What needs to be done →
Skip the pictures. Give all the data again exactly.

Collected data →
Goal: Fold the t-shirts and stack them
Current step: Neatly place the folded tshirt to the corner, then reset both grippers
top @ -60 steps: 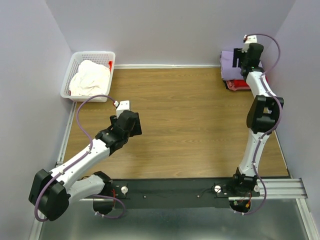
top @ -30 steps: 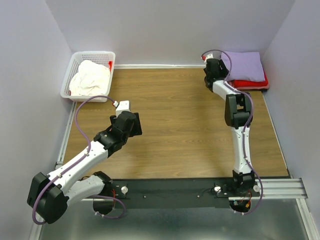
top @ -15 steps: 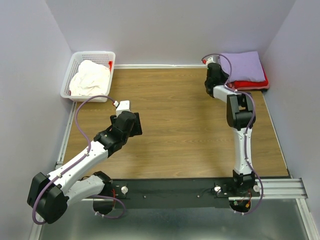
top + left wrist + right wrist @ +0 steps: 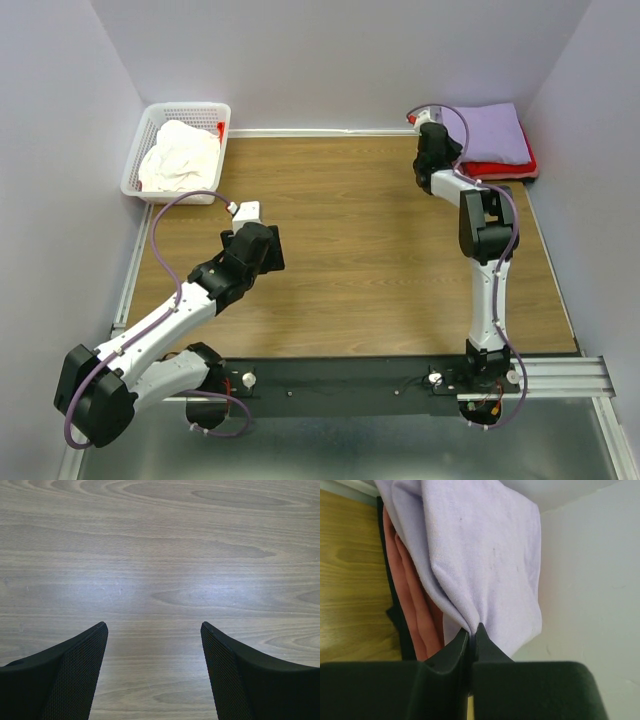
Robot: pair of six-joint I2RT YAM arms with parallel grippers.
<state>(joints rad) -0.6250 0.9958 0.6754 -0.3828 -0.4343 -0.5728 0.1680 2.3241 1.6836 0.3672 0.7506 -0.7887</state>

Answer area →
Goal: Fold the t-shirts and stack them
Current step: Neatly place the folded tshirt to the corner, then reset both grippers
top @ -60 steps: 
top @ -30 steps: 
top @ -15 steps: 
top + left wrist + right wrist @ +0 steps: 
Robot: pair of six-joint I2RT YAM arms with parallel grippers.
<state>(joints rad) -0.6250 0.9958 0.6754 -0.3828 -0.4343 -0.5728 0.1680 2.3241 1.6836 0.3672 0.7506 -0.7887</state>

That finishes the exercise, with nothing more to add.